PROBLEM: What is the number of lines in the records that contain "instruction"? Give only that number.

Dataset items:
•••••
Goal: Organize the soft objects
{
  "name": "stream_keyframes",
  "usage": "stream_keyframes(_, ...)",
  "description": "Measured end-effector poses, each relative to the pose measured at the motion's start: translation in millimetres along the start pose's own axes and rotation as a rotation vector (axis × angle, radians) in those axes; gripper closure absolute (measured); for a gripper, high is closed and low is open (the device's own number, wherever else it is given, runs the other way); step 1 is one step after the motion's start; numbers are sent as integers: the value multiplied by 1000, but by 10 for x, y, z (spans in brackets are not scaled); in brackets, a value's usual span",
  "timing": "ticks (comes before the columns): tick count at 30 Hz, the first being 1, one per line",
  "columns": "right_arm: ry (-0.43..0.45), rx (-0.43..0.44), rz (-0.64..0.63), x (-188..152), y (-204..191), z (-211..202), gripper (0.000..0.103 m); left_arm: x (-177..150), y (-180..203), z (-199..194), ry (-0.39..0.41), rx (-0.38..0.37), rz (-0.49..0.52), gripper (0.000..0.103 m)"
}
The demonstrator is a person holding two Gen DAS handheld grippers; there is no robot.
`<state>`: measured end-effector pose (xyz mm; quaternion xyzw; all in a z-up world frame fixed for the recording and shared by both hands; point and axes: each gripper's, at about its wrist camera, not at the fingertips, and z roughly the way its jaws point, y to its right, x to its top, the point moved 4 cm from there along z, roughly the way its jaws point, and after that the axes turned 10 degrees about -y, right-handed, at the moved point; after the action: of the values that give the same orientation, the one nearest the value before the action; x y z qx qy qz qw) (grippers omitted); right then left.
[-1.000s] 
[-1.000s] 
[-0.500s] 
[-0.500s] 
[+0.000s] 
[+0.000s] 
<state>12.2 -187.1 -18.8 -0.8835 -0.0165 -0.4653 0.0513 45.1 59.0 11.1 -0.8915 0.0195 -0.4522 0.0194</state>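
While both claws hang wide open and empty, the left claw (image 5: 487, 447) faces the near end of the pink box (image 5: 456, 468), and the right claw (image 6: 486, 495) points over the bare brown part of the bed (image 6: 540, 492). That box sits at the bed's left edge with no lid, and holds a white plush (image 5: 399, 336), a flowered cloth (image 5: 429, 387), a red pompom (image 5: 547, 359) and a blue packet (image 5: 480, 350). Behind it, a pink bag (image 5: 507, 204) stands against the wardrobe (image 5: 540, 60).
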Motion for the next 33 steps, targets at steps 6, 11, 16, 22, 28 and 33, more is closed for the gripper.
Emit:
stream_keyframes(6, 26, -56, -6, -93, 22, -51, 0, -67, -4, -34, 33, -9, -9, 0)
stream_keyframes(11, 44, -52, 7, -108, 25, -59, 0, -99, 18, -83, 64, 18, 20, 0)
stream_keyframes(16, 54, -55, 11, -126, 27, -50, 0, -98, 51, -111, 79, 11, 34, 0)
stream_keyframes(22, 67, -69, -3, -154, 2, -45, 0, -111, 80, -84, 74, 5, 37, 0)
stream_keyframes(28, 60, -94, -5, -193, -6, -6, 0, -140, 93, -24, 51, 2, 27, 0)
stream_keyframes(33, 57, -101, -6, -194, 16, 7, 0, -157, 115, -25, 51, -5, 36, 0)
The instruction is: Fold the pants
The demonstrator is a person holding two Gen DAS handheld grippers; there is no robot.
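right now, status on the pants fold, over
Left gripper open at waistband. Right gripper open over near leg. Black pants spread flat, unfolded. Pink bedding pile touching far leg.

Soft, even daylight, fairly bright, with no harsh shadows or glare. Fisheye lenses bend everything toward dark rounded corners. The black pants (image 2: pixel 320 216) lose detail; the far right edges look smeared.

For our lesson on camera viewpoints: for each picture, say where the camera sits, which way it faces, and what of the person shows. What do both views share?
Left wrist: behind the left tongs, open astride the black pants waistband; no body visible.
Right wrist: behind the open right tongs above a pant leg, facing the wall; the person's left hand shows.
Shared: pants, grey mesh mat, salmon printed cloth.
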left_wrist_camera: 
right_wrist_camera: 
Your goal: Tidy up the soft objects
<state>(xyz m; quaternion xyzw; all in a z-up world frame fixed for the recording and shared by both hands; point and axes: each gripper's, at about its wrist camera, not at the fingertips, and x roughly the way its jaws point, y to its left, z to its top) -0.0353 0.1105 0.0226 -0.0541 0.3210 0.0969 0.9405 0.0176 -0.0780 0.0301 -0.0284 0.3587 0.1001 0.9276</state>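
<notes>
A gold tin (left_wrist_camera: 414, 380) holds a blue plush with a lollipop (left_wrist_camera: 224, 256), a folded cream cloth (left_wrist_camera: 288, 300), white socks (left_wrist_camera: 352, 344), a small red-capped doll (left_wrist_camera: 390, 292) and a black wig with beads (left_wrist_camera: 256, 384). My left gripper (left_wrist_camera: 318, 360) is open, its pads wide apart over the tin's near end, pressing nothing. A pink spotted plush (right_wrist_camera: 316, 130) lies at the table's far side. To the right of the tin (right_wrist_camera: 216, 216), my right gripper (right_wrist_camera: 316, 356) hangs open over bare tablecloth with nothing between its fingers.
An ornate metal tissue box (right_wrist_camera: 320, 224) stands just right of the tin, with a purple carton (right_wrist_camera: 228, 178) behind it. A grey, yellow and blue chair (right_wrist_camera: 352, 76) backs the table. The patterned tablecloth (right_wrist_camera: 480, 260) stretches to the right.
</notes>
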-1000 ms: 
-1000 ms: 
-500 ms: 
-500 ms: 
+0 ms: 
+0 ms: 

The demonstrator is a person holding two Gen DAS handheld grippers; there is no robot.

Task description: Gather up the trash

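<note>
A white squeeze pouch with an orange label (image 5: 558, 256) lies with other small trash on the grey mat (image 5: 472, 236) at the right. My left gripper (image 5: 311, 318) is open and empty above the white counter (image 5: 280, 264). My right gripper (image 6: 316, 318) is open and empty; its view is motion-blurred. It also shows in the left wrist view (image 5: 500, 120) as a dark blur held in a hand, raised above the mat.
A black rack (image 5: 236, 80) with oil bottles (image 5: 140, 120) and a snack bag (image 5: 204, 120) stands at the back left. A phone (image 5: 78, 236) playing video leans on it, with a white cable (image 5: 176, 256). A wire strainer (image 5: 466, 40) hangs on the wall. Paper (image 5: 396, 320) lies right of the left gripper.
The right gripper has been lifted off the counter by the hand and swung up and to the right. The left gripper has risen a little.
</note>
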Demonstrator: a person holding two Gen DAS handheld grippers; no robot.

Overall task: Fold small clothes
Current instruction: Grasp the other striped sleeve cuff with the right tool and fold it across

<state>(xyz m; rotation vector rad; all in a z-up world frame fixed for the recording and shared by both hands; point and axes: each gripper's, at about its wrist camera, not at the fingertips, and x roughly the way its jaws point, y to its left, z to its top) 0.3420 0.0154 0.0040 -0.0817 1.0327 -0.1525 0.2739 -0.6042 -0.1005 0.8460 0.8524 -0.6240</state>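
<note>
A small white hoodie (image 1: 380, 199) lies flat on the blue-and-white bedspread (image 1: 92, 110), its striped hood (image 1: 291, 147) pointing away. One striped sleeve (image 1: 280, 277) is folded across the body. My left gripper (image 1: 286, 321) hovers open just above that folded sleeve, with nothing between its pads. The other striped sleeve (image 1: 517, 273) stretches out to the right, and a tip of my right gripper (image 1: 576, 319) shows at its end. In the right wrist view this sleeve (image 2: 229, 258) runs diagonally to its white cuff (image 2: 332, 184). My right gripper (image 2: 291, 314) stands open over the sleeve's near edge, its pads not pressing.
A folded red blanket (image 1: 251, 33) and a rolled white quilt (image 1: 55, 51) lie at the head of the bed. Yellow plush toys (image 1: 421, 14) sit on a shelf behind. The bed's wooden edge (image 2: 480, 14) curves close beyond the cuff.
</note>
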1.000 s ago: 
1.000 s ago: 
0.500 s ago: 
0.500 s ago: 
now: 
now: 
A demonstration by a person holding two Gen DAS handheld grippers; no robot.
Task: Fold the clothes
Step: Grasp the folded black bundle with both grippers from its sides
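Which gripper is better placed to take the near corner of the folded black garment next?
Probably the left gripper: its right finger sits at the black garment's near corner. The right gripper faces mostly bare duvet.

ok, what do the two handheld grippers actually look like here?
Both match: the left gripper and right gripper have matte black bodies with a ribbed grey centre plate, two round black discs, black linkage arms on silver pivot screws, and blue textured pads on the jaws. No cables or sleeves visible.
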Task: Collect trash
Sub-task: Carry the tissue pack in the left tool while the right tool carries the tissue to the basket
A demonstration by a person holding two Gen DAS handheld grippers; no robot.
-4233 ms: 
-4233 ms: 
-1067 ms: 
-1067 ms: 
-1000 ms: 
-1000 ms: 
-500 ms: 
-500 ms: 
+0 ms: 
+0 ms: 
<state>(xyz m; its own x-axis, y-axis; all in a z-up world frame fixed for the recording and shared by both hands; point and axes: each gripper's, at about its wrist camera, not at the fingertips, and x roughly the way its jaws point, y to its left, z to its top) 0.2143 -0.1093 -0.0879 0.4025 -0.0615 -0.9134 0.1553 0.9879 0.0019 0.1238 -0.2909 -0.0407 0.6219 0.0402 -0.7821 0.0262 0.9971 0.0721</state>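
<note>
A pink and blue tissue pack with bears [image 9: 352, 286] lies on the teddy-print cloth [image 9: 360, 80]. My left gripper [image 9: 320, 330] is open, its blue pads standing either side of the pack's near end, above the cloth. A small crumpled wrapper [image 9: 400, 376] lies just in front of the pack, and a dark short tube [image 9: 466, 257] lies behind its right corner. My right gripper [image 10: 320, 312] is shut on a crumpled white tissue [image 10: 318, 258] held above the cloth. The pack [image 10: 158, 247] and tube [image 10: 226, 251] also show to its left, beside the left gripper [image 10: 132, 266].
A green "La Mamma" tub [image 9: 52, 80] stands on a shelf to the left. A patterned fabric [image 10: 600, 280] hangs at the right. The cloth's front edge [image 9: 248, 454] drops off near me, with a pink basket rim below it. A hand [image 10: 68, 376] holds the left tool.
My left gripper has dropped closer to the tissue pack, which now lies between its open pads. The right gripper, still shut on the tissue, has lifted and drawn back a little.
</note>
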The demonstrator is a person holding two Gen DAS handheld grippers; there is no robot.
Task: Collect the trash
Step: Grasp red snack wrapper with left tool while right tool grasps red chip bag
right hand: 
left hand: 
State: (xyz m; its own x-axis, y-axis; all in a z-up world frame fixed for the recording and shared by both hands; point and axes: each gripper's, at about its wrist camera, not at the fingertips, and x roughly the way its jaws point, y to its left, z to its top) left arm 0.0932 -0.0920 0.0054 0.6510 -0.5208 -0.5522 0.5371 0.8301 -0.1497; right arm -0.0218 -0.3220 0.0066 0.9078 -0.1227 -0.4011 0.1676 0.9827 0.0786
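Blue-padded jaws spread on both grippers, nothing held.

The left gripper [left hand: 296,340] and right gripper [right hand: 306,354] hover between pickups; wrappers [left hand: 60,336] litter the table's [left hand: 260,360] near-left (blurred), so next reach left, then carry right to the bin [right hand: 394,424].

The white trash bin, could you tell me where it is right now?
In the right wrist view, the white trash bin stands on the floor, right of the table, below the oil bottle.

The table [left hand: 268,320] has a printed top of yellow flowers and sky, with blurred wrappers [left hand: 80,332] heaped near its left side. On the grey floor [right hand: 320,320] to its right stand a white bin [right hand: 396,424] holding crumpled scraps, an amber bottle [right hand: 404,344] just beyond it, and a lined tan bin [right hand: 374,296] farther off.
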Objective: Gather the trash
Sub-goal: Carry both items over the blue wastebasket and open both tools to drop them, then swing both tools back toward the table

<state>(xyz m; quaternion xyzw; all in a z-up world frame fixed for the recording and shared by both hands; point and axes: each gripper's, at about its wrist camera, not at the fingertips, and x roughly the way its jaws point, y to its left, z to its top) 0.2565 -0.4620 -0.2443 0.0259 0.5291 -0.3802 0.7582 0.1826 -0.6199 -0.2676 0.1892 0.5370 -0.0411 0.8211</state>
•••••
TASK OUTPUT: 2